Azure VM Performance for OCR

In Fall 2015, Microsoft Azure released its Dv2-Series Infrastructure as a Service (IaaS), with  “with compute processors that are approximately 35 percent faster than the  D-Series VM sizes” (Microsoft).  The Dv2-series are based on the latest generation 2.4 GHz Intel Xeon E5-2673 v3 Haswell processor. But what is the best option for OCR?

Azure is great, and Amazon AWS is also great. But if you need access to Windows 2016 servers at this point in time, the Azure cloud is your only option outside unsupported custom OS configurations at other providers. For example, is no AWS EC2 Windows 2016 Server instance yet.

So what is the best Azure machine type for document processing with the Microsoft OCR library?

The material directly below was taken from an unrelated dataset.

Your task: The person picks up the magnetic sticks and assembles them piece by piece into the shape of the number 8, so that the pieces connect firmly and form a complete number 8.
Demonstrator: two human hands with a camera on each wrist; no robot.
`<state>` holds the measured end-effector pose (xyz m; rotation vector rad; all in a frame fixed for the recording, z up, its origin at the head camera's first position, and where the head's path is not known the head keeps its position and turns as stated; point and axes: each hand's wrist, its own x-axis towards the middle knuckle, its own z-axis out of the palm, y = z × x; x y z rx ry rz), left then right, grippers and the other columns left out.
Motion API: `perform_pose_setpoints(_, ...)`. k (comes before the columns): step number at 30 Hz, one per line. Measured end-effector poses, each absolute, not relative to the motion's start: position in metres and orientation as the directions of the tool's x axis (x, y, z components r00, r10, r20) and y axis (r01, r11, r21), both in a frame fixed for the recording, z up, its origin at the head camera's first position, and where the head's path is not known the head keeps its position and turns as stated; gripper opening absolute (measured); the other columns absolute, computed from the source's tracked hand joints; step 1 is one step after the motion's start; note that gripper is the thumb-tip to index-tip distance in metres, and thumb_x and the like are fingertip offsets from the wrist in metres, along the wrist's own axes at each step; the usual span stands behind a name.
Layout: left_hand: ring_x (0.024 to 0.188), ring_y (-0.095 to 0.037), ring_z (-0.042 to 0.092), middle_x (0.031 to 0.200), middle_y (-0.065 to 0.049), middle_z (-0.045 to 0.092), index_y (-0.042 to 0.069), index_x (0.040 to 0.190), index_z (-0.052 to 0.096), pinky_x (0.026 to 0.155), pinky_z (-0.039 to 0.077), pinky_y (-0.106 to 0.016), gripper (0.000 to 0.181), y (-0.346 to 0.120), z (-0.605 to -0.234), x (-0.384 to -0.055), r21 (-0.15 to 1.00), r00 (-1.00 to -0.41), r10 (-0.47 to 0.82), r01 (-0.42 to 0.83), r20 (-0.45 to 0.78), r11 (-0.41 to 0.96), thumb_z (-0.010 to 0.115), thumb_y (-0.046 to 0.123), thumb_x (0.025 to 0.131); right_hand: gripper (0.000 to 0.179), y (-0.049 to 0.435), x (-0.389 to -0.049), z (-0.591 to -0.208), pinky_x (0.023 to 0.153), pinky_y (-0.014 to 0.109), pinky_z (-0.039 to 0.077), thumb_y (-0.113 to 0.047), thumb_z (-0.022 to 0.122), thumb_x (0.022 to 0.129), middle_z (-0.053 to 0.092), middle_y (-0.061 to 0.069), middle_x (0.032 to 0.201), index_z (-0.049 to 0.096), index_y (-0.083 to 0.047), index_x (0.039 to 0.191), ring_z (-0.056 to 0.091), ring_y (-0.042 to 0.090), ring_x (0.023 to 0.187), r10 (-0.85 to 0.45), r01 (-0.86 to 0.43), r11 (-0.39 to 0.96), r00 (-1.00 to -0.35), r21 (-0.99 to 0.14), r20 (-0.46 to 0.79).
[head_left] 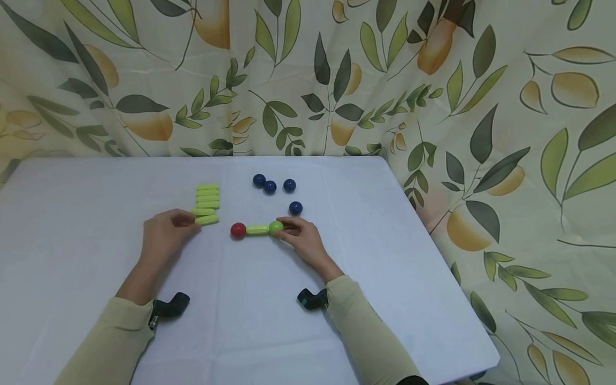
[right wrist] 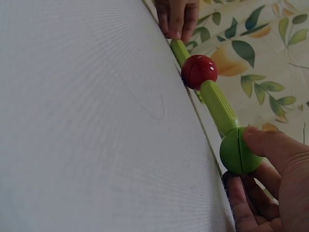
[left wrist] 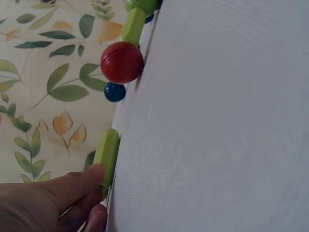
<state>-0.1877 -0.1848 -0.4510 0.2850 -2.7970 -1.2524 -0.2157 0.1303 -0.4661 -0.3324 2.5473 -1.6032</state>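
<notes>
My right hand (head_left: 303, 240) pinches a green ball (right wrist: 240, 151) between thumb and fingers. A ridged light-green rod (head_left: 257, 230) joins that ball to a red ball (head_left: 238, 230), the three making one straight piece over the table. At the left, my left hand (head_left: 168, 230) pinches the end of another light-green rod (left wrist: 107, 157), the nearest of a short column. Several more light-green rods (head_left: 208, 196) lie side by side just beyond its fingers.
Several dark blue balls (head_left: 270, 187) sit on the white-covered table (head_left: 269, 331) behind the joined piece, one of them close beyond my right hand. A leaf-patterned curtain (head_left: 308, 80) hangs along the table's back and right side.
</notes>
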Motion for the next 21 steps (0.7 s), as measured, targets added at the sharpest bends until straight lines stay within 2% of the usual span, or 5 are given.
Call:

To find out, I created a test suite of 40 images of different size and difficulty, similar to the OCR benchmark test images. Here are the test results:

Azure VM Tier Cores Processing time
A0 1 3:56
A1 1 1:03
A2 2 1:02
A8 8 0:48
D1_v2 1 0:18
D2_v2 2 0:18

With this data, the findings are pretty obvious:

  • the free Microsoft OCR DLL utilizes only one CPU core.
  • the faster the CPU, the better.
  • Memory does not matter
The best deal is D1_v2 ($0.14/hr, ~$104/mo) . It is about twice as expensive as A1 (currently $0.077/hr, ~$57/mo) but four times as fast. So it is currently the best option. 
All tests were performed on Windows 2016 Server (Tech Preview) with our open-source [Free OCR Software](http://blog.a9t9.com/p/free-ocr-software.html), which uses Microsoft OCR inside.